Ich zog mich aus und legte mich aufs Bett. Dummerweise befand sich das Willardsche Studio auch in Frankfurt. Für Angelo also kein Problem, das Gute mit dem Nützlichen zu verbinden. Für mich sah das gar nicht gut aus.
Je nachdem musste ich ja dann auch oft da sein.. Die Bezahlung der Fahrten war angesichts des Verdienstes kein Thema, das der Zeit aber schon.

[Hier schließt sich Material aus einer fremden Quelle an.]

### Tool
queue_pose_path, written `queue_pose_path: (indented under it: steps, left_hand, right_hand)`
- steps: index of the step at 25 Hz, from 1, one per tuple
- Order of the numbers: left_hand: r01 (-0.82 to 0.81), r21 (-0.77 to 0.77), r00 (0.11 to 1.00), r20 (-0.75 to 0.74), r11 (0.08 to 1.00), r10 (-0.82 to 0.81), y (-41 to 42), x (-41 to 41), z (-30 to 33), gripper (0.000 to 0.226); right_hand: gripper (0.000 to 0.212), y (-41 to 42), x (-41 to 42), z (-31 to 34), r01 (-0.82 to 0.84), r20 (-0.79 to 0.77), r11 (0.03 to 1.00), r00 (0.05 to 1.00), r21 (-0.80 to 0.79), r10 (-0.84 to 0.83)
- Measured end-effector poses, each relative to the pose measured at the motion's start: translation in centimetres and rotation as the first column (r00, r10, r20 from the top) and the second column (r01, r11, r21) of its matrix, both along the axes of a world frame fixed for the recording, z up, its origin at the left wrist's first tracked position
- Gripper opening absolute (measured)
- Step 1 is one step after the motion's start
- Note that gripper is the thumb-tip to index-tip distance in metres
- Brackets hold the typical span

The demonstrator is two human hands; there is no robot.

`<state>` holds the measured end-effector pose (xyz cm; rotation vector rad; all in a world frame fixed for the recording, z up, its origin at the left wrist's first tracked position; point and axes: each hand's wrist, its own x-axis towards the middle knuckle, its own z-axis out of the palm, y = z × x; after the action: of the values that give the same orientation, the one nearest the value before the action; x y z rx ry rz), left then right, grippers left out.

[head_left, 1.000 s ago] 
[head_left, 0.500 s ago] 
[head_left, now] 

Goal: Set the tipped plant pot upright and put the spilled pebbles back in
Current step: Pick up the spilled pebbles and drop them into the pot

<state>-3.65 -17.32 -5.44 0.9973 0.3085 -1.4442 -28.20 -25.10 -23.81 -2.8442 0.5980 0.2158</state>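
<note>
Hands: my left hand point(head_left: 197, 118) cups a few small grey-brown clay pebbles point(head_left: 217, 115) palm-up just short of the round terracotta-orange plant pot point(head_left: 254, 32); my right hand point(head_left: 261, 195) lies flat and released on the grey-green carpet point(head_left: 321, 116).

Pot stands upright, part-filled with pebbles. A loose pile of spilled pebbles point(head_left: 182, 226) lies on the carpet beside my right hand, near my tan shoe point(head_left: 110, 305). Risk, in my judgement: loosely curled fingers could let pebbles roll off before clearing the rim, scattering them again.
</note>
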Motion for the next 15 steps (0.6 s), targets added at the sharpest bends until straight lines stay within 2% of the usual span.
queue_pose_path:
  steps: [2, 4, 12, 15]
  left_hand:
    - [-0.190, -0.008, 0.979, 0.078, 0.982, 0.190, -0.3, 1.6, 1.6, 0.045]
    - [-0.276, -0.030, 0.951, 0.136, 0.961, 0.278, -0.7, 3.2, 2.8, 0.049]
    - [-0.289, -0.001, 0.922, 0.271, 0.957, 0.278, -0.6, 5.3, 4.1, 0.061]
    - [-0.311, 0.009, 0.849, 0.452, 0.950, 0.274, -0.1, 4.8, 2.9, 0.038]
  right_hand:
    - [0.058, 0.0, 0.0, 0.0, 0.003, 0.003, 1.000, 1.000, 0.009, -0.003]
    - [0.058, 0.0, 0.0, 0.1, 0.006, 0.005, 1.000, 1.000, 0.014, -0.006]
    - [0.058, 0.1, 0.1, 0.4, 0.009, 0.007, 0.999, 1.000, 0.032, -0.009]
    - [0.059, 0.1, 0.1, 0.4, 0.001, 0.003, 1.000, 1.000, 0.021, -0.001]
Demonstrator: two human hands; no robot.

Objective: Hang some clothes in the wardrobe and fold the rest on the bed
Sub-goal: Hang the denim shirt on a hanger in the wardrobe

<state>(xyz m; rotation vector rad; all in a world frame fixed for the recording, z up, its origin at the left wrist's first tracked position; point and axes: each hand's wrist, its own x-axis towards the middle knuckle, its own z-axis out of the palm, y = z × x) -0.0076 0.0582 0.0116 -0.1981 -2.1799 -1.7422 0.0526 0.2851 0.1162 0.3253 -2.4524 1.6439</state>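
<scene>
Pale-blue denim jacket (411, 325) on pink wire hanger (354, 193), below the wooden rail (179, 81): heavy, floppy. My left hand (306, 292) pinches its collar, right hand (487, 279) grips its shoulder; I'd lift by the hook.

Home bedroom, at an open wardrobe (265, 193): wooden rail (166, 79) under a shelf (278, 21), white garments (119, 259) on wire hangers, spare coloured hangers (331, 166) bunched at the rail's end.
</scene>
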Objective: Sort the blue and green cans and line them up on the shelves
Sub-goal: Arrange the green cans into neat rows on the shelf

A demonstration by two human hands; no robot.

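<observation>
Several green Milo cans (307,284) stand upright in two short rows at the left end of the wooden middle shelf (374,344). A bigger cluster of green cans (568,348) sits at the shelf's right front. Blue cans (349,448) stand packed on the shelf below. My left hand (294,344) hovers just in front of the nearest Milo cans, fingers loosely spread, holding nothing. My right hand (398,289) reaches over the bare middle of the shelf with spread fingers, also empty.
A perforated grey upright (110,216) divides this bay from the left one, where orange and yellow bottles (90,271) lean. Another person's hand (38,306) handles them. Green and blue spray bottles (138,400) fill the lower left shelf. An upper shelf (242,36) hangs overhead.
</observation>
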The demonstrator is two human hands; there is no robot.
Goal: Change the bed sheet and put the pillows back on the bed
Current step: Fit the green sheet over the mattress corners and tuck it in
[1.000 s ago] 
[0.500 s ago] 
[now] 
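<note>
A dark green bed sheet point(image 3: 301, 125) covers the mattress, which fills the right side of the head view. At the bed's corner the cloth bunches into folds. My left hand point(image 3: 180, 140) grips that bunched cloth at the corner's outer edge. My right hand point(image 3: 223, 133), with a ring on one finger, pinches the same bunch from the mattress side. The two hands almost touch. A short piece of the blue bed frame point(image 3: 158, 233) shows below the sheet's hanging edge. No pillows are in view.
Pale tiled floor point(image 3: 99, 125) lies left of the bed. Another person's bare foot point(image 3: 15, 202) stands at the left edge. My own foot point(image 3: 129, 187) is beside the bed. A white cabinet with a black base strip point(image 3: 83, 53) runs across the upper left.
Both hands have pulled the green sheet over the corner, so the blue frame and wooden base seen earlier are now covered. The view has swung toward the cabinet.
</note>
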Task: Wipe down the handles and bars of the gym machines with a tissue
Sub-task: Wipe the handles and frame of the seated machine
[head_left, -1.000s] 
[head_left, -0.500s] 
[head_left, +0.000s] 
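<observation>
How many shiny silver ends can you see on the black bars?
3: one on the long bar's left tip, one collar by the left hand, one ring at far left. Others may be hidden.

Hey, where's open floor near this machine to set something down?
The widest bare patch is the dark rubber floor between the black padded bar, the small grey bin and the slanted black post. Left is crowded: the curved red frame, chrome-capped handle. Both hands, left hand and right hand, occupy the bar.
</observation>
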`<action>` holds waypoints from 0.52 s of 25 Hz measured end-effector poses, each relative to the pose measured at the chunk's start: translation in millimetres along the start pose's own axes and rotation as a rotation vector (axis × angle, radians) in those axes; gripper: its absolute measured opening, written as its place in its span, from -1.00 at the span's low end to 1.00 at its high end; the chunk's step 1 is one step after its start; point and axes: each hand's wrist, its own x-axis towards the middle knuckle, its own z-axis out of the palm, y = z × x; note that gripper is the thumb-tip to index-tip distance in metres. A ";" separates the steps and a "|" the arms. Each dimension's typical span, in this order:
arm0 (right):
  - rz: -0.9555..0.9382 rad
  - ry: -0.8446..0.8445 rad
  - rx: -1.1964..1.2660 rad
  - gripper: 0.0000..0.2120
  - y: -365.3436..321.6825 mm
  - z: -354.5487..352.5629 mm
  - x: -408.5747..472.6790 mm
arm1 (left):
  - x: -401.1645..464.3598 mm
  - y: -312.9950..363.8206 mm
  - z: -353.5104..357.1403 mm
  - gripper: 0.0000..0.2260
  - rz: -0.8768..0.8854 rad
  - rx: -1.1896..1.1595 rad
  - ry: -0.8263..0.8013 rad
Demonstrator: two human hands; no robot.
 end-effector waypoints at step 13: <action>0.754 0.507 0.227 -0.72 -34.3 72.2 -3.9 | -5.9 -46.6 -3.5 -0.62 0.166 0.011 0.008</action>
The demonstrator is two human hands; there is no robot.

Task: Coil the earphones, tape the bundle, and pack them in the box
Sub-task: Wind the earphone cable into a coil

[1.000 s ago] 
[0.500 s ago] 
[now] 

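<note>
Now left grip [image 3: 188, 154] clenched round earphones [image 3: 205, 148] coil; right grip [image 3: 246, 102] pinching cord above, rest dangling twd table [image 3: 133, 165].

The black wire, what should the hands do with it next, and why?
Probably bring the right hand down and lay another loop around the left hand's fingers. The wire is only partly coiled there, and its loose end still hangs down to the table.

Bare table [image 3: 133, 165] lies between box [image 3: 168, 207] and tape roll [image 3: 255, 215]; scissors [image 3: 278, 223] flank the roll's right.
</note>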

Nein, selbst wenn ich es gewollt hätte, das würde niemals passen.
Ich schlug mir die Idee, da mit Angelo gemeinsame Sache zu machen, aus dem Kopf. Dabei musste ich zugeben, dass eine anschließende „Karriere“ in den Staaten sehr verlockend klang. San Francisco, dort lag wohl Willards Hauptstelle. Aber all das hing eh davon ab, ob mir Angelo verzeihen würde.
Sicher war ich mir an dem Abend nur, dass ich am anderen Morgen zu ihm fahren würde. Wegen dem reinen Tisch. Auch er hatte somit Zeit genug, die Sache zu überdenken. Und seine Eltern, na ja, die mussten halt irgendwie ihren Teil dazu beitragen. Wie, das konnte ich weder wissen noch ahnen.

***

Ich fragte mich kurz vor dem Betreten des Klinikums, wann ich jemals in Angelos Nähe ohne Herzklopfen kommen würde. Irgendwann musste das doch Normal werden.. Oder nie wieder. Diese Frage stand mit im Fahrstuhl, begleitete mich auf dem Weg den Gang entlang zu seinem Zimmer und nahm richtig wilde Forman an, als ich klopfte.
Angelos Eltern noch einmal anzurufen hielt ich für übertrieben, ich fürchtete, die könnten mich als verliebtem Teenie betrachten. Im gewissen Sinn war ich das ja auch, aber das musste ja nicht so offensichtlich sein.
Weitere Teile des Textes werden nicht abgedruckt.